- **Required work**:
In the listing below, find every line containing "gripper" and copy it out.

⁂

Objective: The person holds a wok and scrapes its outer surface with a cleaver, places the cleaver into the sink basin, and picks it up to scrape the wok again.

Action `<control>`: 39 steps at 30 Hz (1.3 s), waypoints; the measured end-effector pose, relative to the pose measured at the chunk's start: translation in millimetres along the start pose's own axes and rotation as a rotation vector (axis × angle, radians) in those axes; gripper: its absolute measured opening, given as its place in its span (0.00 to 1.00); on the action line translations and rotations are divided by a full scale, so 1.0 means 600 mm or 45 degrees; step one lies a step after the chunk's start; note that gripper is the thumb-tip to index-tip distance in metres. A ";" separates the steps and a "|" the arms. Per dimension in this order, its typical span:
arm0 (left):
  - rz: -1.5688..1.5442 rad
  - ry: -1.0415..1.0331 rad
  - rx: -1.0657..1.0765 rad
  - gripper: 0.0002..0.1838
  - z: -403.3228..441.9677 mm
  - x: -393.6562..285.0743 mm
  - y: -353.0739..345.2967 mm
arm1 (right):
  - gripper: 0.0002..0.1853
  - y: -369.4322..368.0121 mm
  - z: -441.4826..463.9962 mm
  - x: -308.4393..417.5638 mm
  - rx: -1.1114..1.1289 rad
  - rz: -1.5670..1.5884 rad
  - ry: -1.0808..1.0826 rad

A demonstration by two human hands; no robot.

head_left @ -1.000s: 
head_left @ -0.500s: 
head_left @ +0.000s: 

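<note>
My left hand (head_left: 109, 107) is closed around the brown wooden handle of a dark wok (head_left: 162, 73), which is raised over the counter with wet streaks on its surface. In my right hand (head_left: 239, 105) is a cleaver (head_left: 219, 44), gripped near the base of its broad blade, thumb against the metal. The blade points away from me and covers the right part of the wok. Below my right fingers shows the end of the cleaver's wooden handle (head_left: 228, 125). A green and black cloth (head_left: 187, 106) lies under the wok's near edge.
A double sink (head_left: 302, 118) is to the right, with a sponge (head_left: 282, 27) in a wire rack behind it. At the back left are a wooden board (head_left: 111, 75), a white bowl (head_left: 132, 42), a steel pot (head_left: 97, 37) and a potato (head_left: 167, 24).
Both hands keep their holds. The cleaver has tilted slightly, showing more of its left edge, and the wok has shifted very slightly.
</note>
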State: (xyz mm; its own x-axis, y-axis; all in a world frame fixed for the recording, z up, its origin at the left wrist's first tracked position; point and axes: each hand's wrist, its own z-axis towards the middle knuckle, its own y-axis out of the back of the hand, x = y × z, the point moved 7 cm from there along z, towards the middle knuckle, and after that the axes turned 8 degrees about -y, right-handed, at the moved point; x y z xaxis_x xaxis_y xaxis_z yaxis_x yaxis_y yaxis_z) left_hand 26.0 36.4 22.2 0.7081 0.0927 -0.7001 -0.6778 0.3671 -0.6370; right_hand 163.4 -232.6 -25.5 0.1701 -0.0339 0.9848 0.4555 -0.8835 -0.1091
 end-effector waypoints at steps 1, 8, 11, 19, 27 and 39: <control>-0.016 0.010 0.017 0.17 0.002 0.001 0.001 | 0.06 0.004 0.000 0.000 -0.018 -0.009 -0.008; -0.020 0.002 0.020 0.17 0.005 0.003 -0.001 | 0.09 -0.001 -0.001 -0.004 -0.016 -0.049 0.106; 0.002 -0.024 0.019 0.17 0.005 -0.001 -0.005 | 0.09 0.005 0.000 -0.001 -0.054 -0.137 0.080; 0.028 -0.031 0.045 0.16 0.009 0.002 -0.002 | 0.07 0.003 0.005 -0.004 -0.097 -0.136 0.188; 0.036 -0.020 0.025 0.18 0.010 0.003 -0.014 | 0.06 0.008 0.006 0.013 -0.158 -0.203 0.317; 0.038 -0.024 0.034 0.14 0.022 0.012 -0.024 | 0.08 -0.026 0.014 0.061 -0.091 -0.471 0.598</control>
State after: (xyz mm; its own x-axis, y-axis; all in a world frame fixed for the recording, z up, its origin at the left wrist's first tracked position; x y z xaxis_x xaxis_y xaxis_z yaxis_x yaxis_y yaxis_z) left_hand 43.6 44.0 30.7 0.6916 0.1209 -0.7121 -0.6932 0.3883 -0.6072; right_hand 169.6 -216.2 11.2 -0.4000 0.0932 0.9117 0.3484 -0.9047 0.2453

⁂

- **Written answer**:
Action `<control>`: 39 steps at 30 Hz (1.3 s), waypoints; the measured end-effector pose, relative to the pose measured at the chunk's start: translation in millimetres along the start pose's own axes and rotation as a rotation vector (axis × angle, radians) in those axes; gripper: its absolute measured opening, given as its place in its span (0.00 to 1.00); on the action line translations and rotations are divided by a full scale, so 1.0 means 600 mm or 45 degrees; step one lies a step after the chunk's start; note that gripper is the thumb-tip to index-tip distance in metres. A ";" separates the steps and a "|" the arms. Per dimension in this order, its typical span:
  - gripper: 0.0002..0.1838
  - gripper: 0.0002..0.1853

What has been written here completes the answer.